Hannah Goldstone, who works in the senior management team at the Holocaust Centre North in Huddersfield and is the granddaughter of a Holocaust survivor, says she has seen increased interest since the antisemitic attack.
‘I think what happened in Manchester really affected the wider community, not just the Jewish community,’ she says. ‘I think people want to show solidarity, show support and they want to learn. We find that when schoolchildren come in with their parents and grandparents, we are teaching all of them things they didn’t know. This year’s HMD theme is ‘Bridging the generations’ and that is about Holocaust survivors passing the baton to their children and grandchildren but also for the children we are teaching to explain it to their parents and grandparents.’
While there was a tension after Oct 7 in Holocaust survivors and their descendants being asked to talk about Gaza, that seems to have quietened down there too. ‘You would walk into a few places and know that the Gaza question was going to come up,’ she says. ‘Sometimes, if you said you just wanted to talk about the Holocaust, you would get an eye roll. But I think because of what happened in Manchester on Yom Kippur and the ceasefire, things have changed slightly.’
All this still leads to a bigger question of how, with at least some Holocaust education mandatory, antisemitism remains frighteningly high.
Some of it is down to how the Holocaust is taught. Is it done by professionals or someone who cares about the subject?

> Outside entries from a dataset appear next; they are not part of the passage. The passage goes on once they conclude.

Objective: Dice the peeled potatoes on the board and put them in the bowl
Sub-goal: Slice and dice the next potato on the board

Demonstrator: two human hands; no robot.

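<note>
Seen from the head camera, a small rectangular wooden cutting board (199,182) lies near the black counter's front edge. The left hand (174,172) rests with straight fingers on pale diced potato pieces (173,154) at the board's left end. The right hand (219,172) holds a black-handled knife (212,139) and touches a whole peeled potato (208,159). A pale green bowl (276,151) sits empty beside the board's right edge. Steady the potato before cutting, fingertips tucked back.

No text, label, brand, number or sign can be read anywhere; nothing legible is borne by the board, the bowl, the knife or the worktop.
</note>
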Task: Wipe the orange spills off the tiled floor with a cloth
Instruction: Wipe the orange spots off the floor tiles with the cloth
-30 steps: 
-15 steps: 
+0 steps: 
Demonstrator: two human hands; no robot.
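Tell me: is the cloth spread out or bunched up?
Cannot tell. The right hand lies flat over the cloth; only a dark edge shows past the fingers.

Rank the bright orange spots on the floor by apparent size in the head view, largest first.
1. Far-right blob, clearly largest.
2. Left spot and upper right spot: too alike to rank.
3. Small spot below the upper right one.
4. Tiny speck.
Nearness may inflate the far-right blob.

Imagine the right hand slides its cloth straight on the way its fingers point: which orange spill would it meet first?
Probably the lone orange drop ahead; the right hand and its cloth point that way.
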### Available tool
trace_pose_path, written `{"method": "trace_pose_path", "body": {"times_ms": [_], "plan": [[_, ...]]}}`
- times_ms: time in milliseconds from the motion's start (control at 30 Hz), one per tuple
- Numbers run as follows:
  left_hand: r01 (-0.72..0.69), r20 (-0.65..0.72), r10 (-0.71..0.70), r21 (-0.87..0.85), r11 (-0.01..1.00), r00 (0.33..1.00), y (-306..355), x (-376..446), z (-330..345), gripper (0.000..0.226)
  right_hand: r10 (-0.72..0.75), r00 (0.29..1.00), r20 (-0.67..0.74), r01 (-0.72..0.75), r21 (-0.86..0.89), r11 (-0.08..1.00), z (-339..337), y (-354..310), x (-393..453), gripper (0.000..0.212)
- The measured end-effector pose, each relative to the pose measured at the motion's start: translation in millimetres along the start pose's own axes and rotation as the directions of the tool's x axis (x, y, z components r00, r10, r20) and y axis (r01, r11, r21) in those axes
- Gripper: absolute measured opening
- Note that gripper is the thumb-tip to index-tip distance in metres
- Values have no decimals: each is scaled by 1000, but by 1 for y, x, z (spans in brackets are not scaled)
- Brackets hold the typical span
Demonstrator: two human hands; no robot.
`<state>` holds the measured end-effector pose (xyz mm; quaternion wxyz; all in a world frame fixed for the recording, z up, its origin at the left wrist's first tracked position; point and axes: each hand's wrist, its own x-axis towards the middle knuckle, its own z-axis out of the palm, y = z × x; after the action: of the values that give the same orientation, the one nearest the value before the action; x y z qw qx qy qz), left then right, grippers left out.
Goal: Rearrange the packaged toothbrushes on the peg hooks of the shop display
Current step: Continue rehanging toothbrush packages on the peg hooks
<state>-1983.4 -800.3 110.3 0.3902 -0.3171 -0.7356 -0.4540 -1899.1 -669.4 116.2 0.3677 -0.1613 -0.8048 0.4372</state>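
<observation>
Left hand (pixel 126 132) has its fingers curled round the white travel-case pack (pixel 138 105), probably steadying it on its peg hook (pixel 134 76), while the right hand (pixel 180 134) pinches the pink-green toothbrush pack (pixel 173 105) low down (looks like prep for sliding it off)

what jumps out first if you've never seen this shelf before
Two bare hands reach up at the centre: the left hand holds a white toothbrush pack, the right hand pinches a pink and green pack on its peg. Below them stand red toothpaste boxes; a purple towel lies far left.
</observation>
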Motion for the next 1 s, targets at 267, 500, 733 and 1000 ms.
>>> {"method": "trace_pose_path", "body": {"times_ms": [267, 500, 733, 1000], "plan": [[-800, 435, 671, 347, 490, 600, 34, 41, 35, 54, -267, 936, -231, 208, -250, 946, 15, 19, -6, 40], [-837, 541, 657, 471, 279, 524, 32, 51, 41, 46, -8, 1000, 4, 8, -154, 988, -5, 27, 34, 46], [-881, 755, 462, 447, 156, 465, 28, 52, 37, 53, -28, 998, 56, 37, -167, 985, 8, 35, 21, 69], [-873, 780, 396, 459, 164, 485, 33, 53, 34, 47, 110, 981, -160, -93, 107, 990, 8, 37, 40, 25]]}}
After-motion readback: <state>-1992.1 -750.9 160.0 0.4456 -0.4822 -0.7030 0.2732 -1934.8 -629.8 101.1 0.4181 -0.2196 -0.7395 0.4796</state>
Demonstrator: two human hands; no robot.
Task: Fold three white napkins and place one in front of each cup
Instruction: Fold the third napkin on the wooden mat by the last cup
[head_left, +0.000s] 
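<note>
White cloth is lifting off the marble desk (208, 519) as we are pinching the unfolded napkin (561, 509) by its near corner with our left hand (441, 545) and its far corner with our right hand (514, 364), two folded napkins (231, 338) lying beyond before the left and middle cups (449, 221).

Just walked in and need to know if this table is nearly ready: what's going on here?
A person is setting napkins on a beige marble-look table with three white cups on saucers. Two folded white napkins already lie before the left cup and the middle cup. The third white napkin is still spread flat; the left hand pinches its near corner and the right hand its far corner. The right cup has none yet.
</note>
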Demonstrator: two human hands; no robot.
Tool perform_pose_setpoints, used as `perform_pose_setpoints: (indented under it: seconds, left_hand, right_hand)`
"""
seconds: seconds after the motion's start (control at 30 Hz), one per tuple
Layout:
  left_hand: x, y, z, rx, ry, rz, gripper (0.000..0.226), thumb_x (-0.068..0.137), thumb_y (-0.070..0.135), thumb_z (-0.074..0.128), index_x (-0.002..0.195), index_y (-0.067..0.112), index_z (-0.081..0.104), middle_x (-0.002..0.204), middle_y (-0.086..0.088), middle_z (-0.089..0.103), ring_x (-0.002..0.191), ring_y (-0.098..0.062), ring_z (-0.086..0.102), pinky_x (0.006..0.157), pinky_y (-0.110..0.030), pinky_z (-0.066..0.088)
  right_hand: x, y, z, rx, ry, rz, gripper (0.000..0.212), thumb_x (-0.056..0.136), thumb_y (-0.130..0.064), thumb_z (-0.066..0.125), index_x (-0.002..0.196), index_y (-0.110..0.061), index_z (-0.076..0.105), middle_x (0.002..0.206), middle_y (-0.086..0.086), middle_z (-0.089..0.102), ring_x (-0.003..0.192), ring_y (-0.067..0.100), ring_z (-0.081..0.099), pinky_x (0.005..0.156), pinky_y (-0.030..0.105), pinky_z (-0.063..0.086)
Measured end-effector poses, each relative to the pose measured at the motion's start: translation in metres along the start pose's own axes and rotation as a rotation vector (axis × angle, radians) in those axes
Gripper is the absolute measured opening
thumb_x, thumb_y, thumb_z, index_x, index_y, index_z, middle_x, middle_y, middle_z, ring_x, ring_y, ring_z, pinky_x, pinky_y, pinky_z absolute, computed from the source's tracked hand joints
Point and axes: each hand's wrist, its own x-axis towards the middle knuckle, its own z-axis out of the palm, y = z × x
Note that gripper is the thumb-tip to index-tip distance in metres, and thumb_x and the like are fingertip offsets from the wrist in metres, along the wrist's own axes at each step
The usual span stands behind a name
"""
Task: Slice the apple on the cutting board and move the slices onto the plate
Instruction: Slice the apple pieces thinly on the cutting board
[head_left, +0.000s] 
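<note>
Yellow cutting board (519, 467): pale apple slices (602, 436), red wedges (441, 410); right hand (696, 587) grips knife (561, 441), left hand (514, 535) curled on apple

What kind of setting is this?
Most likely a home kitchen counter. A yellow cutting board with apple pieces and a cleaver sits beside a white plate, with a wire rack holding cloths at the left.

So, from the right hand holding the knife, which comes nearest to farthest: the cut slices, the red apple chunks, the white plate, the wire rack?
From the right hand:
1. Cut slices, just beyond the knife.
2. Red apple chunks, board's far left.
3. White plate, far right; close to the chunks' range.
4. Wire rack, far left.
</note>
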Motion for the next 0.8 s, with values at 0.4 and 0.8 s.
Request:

Or is it a box-ticking exercise? For 21-year-old student Jael Cohen-Rothschild, who grew up in Kent as the only Jewish child in her class, her education in the Holocaust in school was watching the film The Boy in the Striped Pyjamas in class. The story, based on a book by John Boyne, is deemed controversial by Holocaust educators because readers are meant to feel sorry for the son of a Nazi who goes into a concentration camp for fun and ends up being rounded up rather than the Jewish boy in the story.
‘I think it is a really damaging book because its message is we should feel sorry for the Nazi side,’ says Jael, who posted about her experience on Instagram. ‘There was no actual education coupled with the film which explained what the Holocaust was or how it killed 6million Jews. When I posted about this on Instagram, I had quite a few people messaging me to say they’d had no Holocaust education at school, so I don’t really know what is going on.’
Last year, both television stations and local councils omitted to mention who the genocide had happened to, and for decades, there have been attempts to water it down into an all-genocide day. The pressure to include the war in Gaza is the almost inevitable next step – but that becomes a form of Holocaust inversion and an excuse to attack Jews says historian Simon Sebag Montifiore.
Delivering the keynote speech for the Holocaust Education Trust in Westminster on Monday night, he described how Holocaust is increasingly being used as a weapon against Jews.
Describing how Soviets, in an attempt to attack American ally Israel, started calling the country’s war against Arabs ‘a genocide’ all the way back in 1969. Now the Holocaust, instead of being used to explain the perils of antisemitism, is instead being used to stir it up. ‘The brazen killing of October 7, itself an event of genocidal intent, unleashed the latent Holocaust inversion trope against Israel and, more globally, Jews,’ he said. ‘The dark mirror of the Holocaust was laced with a much older vitriol, particularly the medieval blood libel – the idea that Jews deliberately killed children.
‘With slogans like ‘globalise the intifada’, Holocaust inversion is so damning that it justifies and encourages murder. The moral power of the Holocaust, a sacred pillar of the West’s rules-based order that made the accusation of genocide the polite world’s very definition of evil, so poisonous and diabolical, now commandeers the 6million to justify boycotts and the ultimate murder of Israelis and Jews.’